Another rescue team from Mexico on the scene, "Topos Azteca," is a non-profit Mexican group founded after the deadly 1985 Mexico City Earthquake, who are known as experts in massive search and rescue operations around the world. Israel has also deployed a rescue team to assist with rescue and recovery efforts in Florida.
"We are dividing up the work and complementing the existing effort and providing whatever experience we can bring to the table," says Moises Soffer, one of Cadena's seven volunteers currently in Surfside.
The 36-year-old has been a member of Cadena's "Go Team" for five years and has worked through the rubble of major earthquakes in his homeland of Mexico. "We provide advice about these types of collapses that we see more often than you see here. We bring our experience and opinion to the table," he said.
Rescue workers have worked tirelessly in long shifts since last Thursday, as the death toll rose to 16 people, with 147 still unaccounted for. To sift through a mountain of rubble, they have at times dug with their own hands to not disturb spaces where people could survive. At other times, they have used heavy machinery to move large pieces of twisted metal.
But the grueling effort in the devastated area is also complicated by fears of further collapse, and by severe weather. At one point on Tuesday, thunderstorms and lightning forced rescue operations to pause, frustrating some family members eager for answers.
Altogether, Miami-Dade Fire Rescue Chief Alan Comisky said crews have moved about three million pounds of concrete so far, and are using sonar and video equipment to listen and look for signs of survivors. No one has been pulled out alive so far.
On Sunday, buses brought groups of relatives to the debris site to get a first-hand look at the devastation and rescuers at work. Some of them, like Paul Rodriguez, stopped to speak to reporters, saying he's desperate for information about his 64-year old mother and 88-year old grandmother.

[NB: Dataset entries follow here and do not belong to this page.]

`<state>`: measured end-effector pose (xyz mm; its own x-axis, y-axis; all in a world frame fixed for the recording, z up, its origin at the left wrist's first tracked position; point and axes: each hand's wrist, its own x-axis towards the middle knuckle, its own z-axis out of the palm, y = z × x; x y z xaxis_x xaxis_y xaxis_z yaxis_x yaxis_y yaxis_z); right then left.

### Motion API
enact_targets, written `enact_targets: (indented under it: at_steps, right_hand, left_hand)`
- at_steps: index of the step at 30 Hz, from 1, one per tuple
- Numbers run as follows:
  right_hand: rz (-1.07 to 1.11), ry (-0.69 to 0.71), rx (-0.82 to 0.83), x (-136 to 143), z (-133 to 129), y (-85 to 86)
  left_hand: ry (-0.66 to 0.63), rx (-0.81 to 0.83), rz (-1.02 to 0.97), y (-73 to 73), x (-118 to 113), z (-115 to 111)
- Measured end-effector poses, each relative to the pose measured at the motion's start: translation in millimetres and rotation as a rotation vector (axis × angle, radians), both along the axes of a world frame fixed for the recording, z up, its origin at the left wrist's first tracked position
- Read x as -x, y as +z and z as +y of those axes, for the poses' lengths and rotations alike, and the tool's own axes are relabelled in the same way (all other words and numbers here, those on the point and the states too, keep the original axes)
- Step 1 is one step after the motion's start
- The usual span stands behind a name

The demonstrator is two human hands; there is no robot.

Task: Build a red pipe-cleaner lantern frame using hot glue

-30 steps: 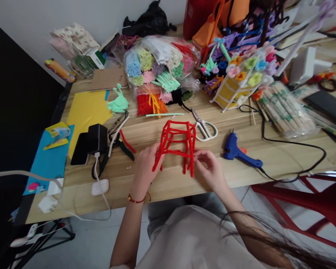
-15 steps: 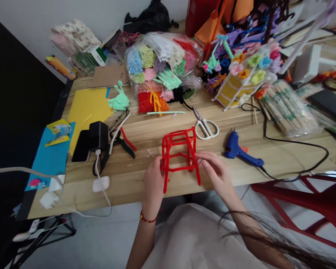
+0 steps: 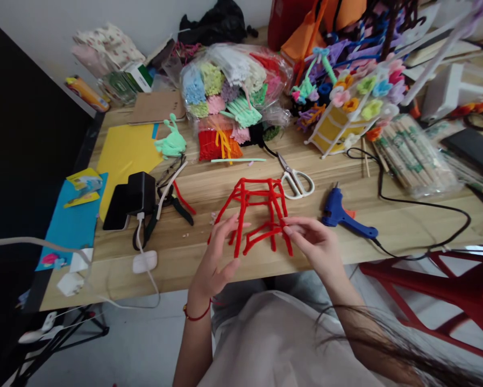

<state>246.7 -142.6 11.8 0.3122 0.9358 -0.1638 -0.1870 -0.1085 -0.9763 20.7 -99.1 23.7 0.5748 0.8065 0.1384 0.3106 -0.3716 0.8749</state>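
A small stool-shaped frame of red pipe cleaners (image 3: 241, 215) stands on the wooden table in front of me, its legs pointing down. My right hand (image 3: 316, 242) pinches its right leg where a lower crosspiece meets it. That crosspiece hangs bent, its left end free of the near left leg. My left hand (image 3: 213, 263) is beside the left legs with fingers apart; whether a fingertip touches the frame I cannot tell. One far left leg leans outward behind this hand. White-handled scissors (image 3: 298, 184) lie just behind the frame.
A blue glue gun (image 3: 346, 215) with a black cable lies to the right. Pliers (image 3: 180, 211), a black charger block (image 3: 142, 193) and a white earbud case (image 3: 144, 262) are on the left. Bagged pipe cleaners (image 3: 233, 86) sit at the back. A red stool (image 3: 427, 290) stands at right.
My left hand has let go of the frame's left side and moved left, its fingers spreading. The lower crosspiece has come away on the left, and a left leg now splays outward.
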Motion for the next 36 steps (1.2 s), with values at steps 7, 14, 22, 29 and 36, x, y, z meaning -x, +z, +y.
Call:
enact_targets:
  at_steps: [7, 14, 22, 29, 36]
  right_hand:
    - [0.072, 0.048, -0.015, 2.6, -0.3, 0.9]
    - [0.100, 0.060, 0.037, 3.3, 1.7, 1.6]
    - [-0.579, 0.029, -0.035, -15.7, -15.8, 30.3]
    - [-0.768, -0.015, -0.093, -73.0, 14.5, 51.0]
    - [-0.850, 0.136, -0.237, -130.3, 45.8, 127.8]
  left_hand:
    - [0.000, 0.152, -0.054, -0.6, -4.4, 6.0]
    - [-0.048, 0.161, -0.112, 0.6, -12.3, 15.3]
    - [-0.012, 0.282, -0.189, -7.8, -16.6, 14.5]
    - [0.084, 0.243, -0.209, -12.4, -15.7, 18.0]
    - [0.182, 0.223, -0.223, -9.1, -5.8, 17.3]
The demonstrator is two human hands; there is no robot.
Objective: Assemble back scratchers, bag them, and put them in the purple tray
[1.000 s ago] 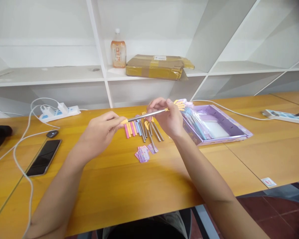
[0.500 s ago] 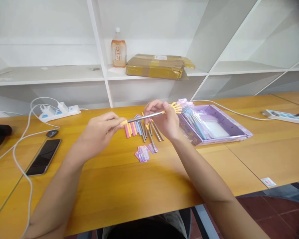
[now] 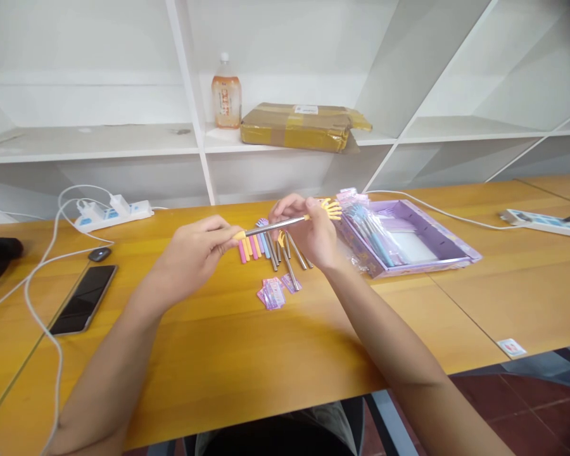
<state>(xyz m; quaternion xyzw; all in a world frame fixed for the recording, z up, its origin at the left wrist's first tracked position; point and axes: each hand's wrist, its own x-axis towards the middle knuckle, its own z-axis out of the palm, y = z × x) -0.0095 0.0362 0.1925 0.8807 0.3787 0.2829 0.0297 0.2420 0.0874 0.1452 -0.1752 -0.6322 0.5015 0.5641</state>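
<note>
The phone (image 3: 84,299) lies on the surface (image 3: 228,354) to the left of the left hand (image 3: 192,256), with the mouse (image 3: 99,254) just beyond its top end. The white power strip (image 3: 118,215) is also left of that hand, but farther back. The left hand pinches the yellow end of a scratcher (image 3: 275,225) between thumb and fingers. The scratcher's steel shaft spans the gap between the hands, above the surface.

Behind and above this gap, a bottle (image 3: 227,101) and a parcel (image 3: 297,126) sit on the shelf (image 3: 380,140). Below it lie coloured grips (image 3: 254,246), then small cards (image 3: 272,294) nearer the person than both hands, then steel rods (image 3: 292,275).

The right hand (image 3: 316,234) holds the scratcher by its claw end, thumb in front, fingers loosely curled; the yellow claw (image 3: 331,209) pokes out past it. The purple box (image 3: 456,256), with bagged pieces (image 3: 373,234) inside, is right of that hand.
</note>
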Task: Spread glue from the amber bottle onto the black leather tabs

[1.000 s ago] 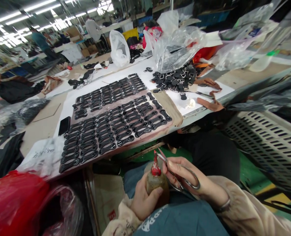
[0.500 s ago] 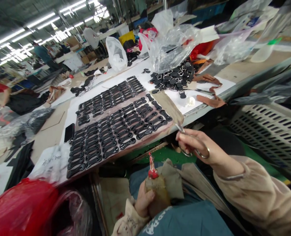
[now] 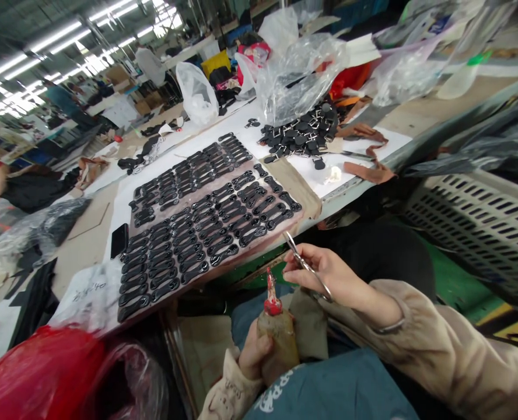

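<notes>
My left hand point(image 3: 255, 350) is wrapped round a yellowish squeeze bottle point(image 3: 280, 341) with a smeared red nozzle point(image 3: 272, 300), held upright over my lap. In my right hand point(image 3: 324, 271) is a pair of scissors point(image 3: 301, 261), its blades pointing up and left toward the table edge, just above and right of the nozzle. The scissors and the bottle are apart. On the table in front lie rows of shiny black strap pieces point(image 3: 224, 252) with rounded ends, on a pinkish stained board point(image 3: 182, 206).
Black tabs with metal buckles point(image 3: 305, 131) lie piled at the back right, beside clear plastic bags point(image 3: 303, 76) and brown strips point(image 3: 368, 170). A phone point(image 3: 119, 240) rests left of the board. Red plastic bag point(image 3: 44, 373) at lower left; slotted crate point(image 3: 482, 227) at right.
My right hand has moved left and down with the scissors, nearer the bottle's nozzle. The left hand still grips the bottle in nearly the same place. The view has shifted slightly.
</notes>
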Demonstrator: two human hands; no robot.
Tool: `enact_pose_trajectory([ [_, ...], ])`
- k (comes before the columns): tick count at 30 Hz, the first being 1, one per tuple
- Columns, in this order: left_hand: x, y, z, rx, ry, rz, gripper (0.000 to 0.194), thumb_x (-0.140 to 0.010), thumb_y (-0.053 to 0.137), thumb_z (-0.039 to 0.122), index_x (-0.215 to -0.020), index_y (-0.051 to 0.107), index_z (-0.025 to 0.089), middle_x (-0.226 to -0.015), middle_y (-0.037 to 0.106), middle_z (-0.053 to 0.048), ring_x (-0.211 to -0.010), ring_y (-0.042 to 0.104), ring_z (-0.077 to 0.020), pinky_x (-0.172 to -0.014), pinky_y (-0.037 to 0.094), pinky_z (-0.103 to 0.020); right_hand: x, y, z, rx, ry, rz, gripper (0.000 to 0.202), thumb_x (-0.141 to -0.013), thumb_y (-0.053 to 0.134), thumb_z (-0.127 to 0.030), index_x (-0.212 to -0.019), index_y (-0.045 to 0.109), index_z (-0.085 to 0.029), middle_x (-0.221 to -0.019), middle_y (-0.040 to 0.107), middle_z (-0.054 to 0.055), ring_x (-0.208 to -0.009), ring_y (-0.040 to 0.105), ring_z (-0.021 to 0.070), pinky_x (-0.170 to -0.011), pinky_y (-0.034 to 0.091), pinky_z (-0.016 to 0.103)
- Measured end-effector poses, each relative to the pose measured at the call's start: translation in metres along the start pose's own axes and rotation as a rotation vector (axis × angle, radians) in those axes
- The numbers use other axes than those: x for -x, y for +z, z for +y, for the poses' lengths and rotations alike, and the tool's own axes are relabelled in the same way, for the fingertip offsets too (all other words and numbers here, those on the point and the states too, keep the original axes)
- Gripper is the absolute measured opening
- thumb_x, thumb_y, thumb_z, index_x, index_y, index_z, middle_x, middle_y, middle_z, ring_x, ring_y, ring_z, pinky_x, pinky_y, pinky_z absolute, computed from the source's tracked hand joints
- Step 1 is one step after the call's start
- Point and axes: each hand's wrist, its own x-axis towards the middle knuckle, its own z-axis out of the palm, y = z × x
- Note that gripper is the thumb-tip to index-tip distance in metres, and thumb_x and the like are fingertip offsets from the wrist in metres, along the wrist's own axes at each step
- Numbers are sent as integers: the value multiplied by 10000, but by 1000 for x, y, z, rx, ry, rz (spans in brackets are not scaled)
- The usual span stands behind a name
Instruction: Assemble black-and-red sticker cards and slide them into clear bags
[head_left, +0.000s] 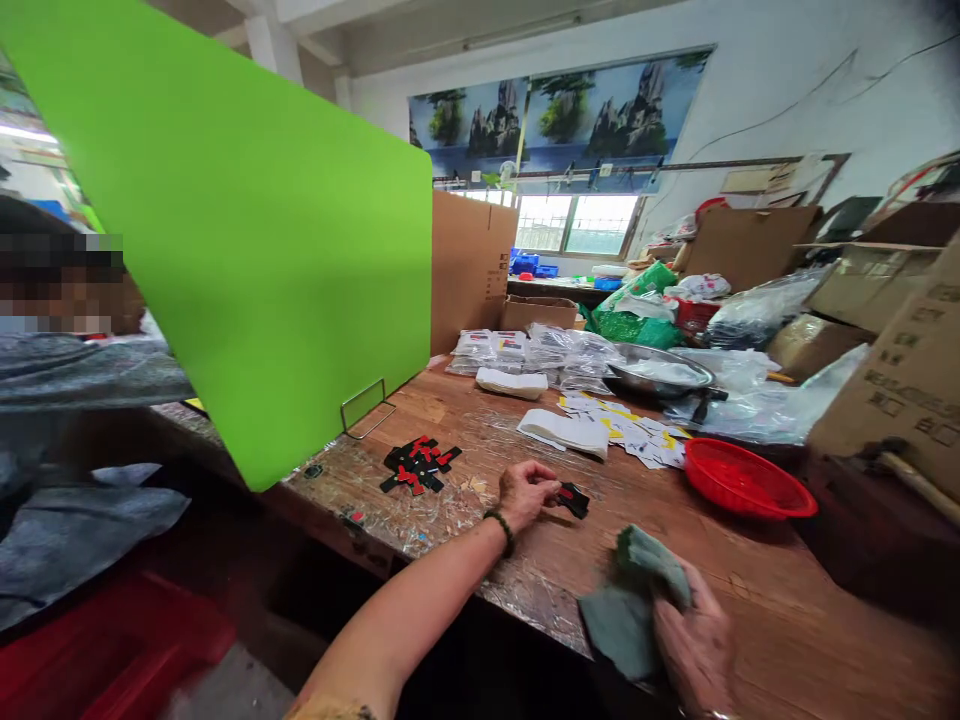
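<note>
Head view, left hand: the person's left hand (531, 490), with a dark beaded bracelet (504, 530) at the wrist, pinches a flat black piece with a red patch (574, 499) between thumb and fingers.
Black piece: at the left hand's fingertips, above the near part of the brown wood-topped table (637, 500), left of the right hand.
Right hand: the person's right hand (697, 630) is closed around a crumpled grey-green cloth (637, 590), at the table's near edge; the cloth's lower part hangs across that edge and is slightly blurred.
Loose pile: overlapping flat black-and-red pieces (420, 465) lie left of the left hand, near the table's near edge.
Divider: an upright bright green panel (300, 250) stands at the table's left side; beyond it shows another person's grey sleeve (82, 370).
Papers: two folded white paper stacks (566, 433) lie beyond the left hand; white-and-yellow cards (645, 435) spread to their right.
Basket: a round red plastic basket (742, 480) sits toward the table's right side, just beside the cards.
Far edge: clear plastic packets (566, 355) are heaped toward it, beside a shallow round metal pan (694, 375).
</note>
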Motion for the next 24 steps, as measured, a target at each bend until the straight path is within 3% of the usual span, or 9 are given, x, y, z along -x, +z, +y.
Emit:
enact_pose_trajectory([
  [3,-20,-10,-1,-175,5,28,140,-789,604,143,-878,710,166,-866,738,-55,-813,682,-177,-758,543,-295,2,-14,15,7,99,7,507,-664,537,-453,-1060,684,-172,-668,684,34,-521,588,214,-456,413,275],
  [7,-33,-73,-7,-464,-10,107,207,-808,621,120,-993,698,170,-1146,675,-97,-1175,557,-235,-1037,412,-387,9,-16,15,-29,93,-7,492,-659,536,-427,-1064,685,-190,-688,691,22,-523,593,209,-452,405,268],
  [10,-40,-119,-12,-636,-89,142,227,-880,616,258,-1073,645,142,-1202,622,-107,-1179,542,-257,-1024,414,-494,7,-11,14,-7,108,-46,506,-658,512,-396,-1090,682,-194,-681,688,11,-505,584,204,-444,394,269],
  [13,-47,-140,-14,-711,-136,136,293,-896,610,338,-1123,616,153,-1201,608,-96,-1107,581,-243,-954,475,-478,2,-9,19,-8,99,-54,521,-646,509,-384,-1100,685,-199,-745,714,22,-590,635,232,-492,430,278],
  [16,-50,-142,-10,-679,-118,109,250,-887,621,313,-1079,629,152,-1163,622,-87,-1077,590,-230,-929,488,-454,0,-8,26,-27,48,-18,507,-652,533,-401,-1085,693,-193,-857,739,56,-734,673,268,-589,480,302],
  [18,-45,-135,-6,-604,-80,89,147,-857,638,224,-980,660,146,-1111,648,-88,-1074,586,-224,-931,478,-421,2,-4,22,-62,-17,7,487,-658,520,-373,-1071,694,-183,-942,739,74,-839,674,280,-694,505,325],
  [21,-23,-105,-1,-426,-29,37,116,-749,643,84,-832,690,149,-914,695,-60,-961,623,-209,-840,496,-327,12,14,-6,-127,-180,3,542,-637,455,-260,-1128,663,-161,-1093,703,90,-1008,640,282,-879,490,376],
  [24,13,-62,-1,-206,-19,-76,100,-674,672,100,-762,692,143,-673,660,-8,-702,637,-172,-657,510,-267,23,42,-47,-172,-446,-110,647,-661,443,-154,-1291,579,-196,-1295,603,91,-1180,559,271,-1001,436,433],
])
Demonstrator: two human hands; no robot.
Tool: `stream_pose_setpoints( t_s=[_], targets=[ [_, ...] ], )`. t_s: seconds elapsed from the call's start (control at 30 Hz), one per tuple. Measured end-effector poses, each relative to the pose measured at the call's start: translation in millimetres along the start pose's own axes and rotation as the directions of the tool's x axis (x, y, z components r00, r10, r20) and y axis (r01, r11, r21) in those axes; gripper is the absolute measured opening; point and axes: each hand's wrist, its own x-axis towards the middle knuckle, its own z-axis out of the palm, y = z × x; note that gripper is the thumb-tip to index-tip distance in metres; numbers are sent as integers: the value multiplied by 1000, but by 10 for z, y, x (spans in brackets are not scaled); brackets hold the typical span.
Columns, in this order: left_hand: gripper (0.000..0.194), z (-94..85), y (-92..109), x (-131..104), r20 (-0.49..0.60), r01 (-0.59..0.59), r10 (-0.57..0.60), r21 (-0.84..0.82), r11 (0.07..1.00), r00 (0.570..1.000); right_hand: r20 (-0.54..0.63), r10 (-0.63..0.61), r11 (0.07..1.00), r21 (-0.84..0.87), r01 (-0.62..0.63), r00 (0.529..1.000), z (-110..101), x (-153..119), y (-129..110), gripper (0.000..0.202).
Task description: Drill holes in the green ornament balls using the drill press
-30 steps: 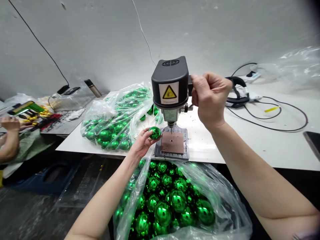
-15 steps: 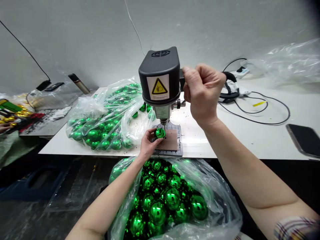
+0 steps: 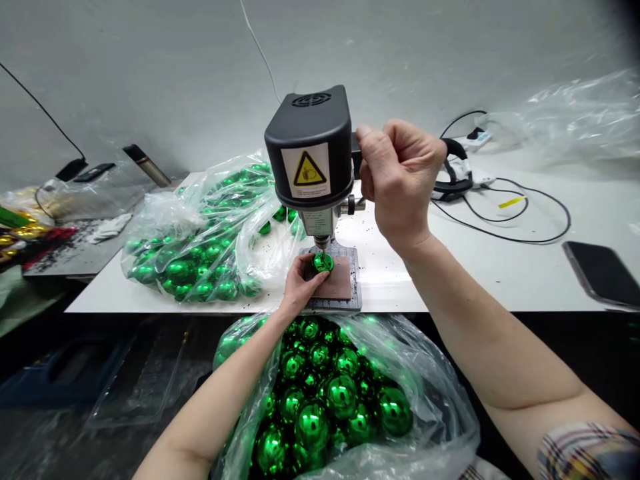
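Note:
My left hand (image 3: 301,285) pinches a shiny green ball (image 3: 323,262) between thumb and fingers. The ball sits directly beneath the chuck of a small black bench drill (image 3: 311,150), at the bit's tip; whether the bit has entered it I cannot tell. Under the ball lies a brown board (image 3: 337,281) on the drill's grey metal base (image 3: 355,293). Raised beside the drill's head, my right hand (image 3: 400,180) is closed around a handle on the machine's right side, mostly hidden by the fingers.
An open clear bag (image 3: 440,407) of green balls is in front of the table edge. Another plastic bag of green balls (image 3: 200,257) lies on the table's left. Cables (image 3: 540,237) and a phone (image 3: 603,273) lie at right; a flask (image 3: 146,165) is behind left.
My left hand has shifted the ball slightly rightward relative to the drill, bringing it under the bit. My right hand keeps its grip on the handle. The view has turned a little.

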Motion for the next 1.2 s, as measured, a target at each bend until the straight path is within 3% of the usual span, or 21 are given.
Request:
stream_pose_setpoints(
  t_s=[0.17,0.4,0.53,0.83,1.2],
  targets=[
    [56,-5,29,-21,0,16,-16,30,999,1000,16,-19,997,-75,20,1000,-2,-2,20,61],
    [54,57,39,-58,40,-65,63,62,996,997,34,-33,993,-111,37,999,-12,6,40,59],
    [52,74,24,-68,37,8,-9,27,1000,999,13,-27,999,-47,28,1000,-10,4,28,58],
    [53,85,-34,-76,21,-25,23,72,997,999,10,-49,998,29,49,999,-23,-5,13,56],
    [55,80,-76,-74,37,-41,40,16,999,999,40,-134,989,70,131,990,-125,-379,-39,47]
  ],
)
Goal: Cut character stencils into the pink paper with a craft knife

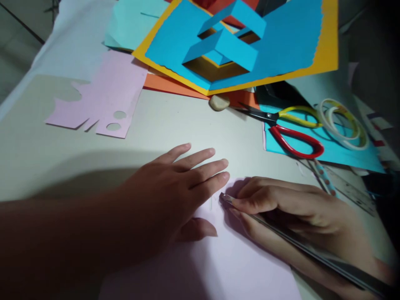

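Note:
A light pink sheet of paper (pixel 243 266) lies on the table at the bottom centre. My left hand (pixel 175 191) rests palm down over its upper part, fingers spread, holding nothing. At the right, my right hand (pixel 290 212) is closed around a slim dark craft knife (pixel 290 237). The knife's metal tip is at the paper, just right of my left index fingertip. A short thin slit or line shows on the paper between the two hands.
Red-and-yellow-handled scissors (pixel 270 117), tape rolls (pixel 343 125) and a small stone (pixel 219 102) lie beyond my right hand. A blue and yellow pop-up card (pixel 200 62) stands at the back. A cut pink paper piece (pixel 103 96) lies back left.

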Tool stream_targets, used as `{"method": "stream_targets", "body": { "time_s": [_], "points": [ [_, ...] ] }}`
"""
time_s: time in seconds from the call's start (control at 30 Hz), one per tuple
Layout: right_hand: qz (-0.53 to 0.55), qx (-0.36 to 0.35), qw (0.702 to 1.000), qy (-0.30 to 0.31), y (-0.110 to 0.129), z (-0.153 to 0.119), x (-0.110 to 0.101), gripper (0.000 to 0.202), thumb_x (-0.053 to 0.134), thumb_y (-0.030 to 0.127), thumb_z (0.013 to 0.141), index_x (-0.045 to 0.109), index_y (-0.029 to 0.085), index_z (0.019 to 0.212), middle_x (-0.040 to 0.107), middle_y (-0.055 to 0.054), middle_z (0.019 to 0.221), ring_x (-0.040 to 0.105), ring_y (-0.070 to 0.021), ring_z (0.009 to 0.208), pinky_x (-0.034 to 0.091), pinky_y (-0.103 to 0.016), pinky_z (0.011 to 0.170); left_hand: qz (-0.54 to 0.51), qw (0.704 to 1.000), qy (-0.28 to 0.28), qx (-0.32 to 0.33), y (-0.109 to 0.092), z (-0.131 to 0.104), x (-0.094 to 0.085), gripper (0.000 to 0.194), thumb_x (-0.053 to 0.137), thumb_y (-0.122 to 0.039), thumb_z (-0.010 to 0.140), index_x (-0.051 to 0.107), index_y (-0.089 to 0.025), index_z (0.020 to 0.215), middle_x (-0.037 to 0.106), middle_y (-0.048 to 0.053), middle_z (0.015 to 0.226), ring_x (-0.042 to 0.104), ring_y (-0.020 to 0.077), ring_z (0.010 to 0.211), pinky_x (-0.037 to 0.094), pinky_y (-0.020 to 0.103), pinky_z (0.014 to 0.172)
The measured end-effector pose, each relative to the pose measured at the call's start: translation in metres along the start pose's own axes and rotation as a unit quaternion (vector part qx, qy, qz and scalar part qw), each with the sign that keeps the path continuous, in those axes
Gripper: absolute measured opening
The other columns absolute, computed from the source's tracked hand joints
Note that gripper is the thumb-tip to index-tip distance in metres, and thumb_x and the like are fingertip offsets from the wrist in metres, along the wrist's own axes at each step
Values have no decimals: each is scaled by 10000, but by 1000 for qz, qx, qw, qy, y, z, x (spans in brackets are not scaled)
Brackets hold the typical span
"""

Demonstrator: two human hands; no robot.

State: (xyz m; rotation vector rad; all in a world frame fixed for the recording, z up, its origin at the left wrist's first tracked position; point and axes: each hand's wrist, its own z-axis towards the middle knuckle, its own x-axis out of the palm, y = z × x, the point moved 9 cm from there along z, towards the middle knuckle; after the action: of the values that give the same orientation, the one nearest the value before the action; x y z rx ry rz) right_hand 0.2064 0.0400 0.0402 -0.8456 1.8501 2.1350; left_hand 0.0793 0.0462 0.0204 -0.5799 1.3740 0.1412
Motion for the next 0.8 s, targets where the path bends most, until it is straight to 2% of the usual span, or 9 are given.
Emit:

Both lived on the 12th floor of the condominium.
Soffer says he's hopeful that he can still find survivors with the help of his partner Oreo, a rescue dog trained to find living victims in disasters. "We never lose hope. We will keep trying and always work as if there's going to be a living person underneath," he said.
It's exhausting work. But Héctor Méndez, the head of Topos Azteca says, "When you have already seen death, you have had the opportunity to rescue someone, when something serious like this happens, that instinct inside you awakes for the preservation of the human race."
The ten rescuers on his team hail from Mexico, Guatemala and the US. Méndez, who has also worked as a volunteer in the 9/11 and Katrina hurricane rescue efforts, also added: "I know the US way of work, you have to be patient and respectful, you have to wait for your turn because you're coming from another country, we got permission, now we're waiting for our turn."
Journalist Karol Suarez contributed reporting from Mexico City.